• _WHAT IS NEEDED_
Once the line containing "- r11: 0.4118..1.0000" is found in the entries below, restate it and each following line word for word, stopping after the line containing "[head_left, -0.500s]".

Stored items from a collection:
────────

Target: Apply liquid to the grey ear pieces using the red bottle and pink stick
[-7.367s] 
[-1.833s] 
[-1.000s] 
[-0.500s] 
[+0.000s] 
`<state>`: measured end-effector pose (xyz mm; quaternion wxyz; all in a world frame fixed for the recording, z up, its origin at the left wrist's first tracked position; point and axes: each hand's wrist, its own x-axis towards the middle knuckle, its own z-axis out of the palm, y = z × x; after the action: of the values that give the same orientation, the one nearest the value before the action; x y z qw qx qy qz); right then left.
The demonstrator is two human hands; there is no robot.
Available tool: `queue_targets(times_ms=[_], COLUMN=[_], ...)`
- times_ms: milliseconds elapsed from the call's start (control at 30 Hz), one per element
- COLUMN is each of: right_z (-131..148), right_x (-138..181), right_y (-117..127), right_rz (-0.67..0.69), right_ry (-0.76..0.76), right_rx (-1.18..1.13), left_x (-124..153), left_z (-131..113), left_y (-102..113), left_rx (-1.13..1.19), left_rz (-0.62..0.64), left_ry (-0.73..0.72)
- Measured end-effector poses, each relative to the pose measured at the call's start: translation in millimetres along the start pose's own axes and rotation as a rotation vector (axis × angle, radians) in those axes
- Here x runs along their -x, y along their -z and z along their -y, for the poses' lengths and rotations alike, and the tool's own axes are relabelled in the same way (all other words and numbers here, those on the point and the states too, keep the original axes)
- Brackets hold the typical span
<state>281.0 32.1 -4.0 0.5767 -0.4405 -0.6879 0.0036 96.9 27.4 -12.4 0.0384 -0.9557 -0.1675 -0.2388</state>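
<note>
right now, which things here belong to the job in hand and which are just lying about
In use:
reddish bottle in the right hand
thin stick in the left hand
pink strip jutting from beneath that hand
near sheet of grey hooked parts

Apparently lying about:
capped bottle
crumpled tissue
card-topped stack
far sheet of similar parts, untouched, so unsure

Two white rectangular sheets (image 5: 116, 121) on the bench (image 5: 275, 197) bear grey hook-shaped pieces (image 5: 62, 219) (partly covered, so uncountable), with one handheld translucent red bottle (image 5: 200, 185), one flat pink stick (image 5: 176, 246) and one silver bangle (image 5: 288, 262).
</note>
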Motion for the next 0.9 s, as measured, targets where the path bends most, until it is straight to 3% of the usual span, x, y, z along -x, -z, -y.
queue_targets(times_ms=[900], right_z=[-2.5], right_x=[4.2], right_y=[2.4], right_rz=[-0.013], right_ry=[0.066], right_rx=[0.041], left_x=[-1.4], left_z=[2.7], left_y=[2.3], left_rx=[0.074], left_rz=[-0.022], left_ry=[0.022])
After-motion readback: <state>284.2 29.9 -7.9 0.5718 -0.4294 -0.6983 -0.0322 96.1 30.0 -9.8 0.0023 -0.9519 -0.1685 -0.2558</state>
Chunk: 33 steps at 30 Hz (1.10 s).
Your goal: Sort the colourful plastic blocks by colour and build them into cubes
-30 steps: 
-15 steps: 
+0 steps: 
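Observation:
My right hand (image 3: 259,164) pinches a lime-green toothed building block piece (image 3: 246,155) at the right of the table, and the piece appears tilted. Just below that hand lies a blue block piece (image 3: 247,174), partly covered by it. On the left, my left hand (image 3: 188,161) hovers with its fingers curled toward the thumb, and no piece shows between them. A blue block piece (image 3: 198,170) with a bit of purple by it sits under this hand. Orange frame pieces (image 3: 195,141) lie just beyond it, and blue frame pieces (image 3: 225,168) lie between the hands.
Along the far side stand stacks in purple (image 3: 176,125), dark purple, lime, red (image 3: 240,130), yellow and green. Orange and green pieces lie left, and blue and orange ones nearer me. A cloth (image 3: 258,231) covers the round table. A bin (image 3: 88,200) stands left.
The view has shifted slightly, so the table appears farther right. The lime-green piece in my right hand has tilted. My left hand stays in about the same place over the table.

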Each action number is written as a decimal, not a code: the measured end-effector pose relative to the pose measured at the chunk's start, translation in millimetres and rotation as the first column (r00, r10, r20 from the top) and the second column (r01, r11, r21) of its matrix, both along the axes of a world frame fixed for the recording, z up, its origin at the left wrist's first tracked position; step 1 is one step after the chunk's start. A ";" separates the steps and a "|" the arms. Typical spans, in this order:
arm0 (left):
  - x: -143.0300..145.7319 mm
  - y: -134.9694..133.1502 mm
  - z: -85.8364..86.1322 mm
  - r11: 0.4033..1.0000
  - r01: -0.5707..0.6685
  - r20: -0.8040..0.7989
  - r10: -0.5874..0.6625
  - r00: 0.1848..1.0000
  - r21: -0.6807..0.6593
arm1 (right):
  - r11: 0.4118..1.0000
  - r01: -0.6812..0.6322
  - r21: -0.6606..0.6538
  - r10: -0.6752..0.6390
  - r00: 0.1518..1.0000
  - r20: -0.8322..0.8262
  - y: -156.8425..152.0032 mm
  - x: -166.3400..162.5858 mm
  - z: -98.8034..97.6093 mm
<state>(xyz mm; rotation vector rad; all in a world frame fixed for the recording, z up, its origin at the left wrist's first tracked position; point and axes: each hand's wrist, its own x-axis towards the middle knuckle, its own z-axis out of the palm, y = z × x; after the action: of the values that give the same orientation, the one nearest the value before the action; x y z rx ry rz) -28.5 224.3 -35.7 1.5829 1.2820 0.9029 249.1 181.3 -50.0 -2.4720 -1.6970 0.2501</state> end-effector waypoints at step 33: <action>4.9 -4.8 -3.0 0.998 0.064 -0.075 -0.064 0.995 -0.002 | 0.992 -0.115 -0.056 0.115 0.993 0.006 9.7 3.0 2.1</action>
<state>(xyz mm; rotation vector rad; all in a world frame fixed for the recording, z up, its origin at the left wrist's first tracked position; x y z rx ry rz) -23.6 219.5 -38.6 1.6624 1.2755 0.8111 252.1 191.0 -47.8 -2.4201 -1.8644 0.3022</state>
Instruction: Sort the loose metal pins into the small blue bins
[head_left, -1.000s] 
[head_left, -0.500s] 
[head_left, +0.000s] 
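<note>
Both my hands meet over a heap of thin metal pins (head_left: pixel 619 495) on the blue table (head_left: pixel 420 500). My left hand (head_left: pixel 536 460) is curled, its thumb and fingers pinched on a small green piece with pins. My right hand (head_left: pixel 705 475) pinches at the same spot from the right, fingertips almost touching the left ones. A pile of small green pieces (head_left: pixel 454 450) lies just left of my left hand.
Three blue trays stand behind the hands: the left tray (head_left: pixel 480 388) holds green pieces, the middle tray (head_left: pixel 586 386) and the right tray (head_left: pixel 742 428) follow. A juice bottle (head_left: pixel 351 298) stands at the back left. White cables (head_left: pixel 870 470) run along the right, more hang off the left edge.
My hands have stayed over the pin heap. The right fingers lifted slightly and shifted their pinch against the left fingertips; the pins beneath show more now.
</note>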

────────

• _ANSWER BELOW_
  - r11: 0.4118..1.0000
  - r01: -0.6812..0.6322
  - r21: -0.6606..0.6538
  - r10: -0.6752..0.6390
  - r00: 0.1518..1.0000
  - r20: -0.8322..0.8262
  - y: -156.8425..152.0032 mm
  - x: -166.3400..162.5858 mm
  - z: -98.8034..97.6093 mm
<state>(xyz mm; rotation vector rad; all in a world frame fixed for the recording, z up, its origin at the left wrist's first tracked position; point and axes: each hand's wrist, its own x-axis towards the middle knuckle, its own z-axis out of the palm, y = z × x; after the action: of the values that give the same orientation, the one nearest the value before the action; x y z rx ry rz) -28.5 224.3 -35.7 1.5829 1.2820 0.9029 249.1 181.3 -50.0 -2.4720 -1.6970 0.2501</state> end-effector waypoints at step 33: <action>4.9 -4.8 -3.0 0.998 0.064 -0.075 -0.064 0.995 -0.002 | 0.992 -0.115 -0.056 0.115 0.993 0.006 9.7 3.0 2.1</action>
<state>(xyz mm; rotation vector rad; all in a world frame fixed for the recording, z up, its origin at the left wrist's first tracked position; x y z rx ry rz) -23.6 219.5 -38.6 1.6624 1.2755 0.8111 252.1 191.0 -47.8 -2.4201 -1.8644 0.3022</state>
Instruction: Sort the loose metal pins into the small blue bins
[head_left, -1.000s] 
[head_left, -0.500s] 

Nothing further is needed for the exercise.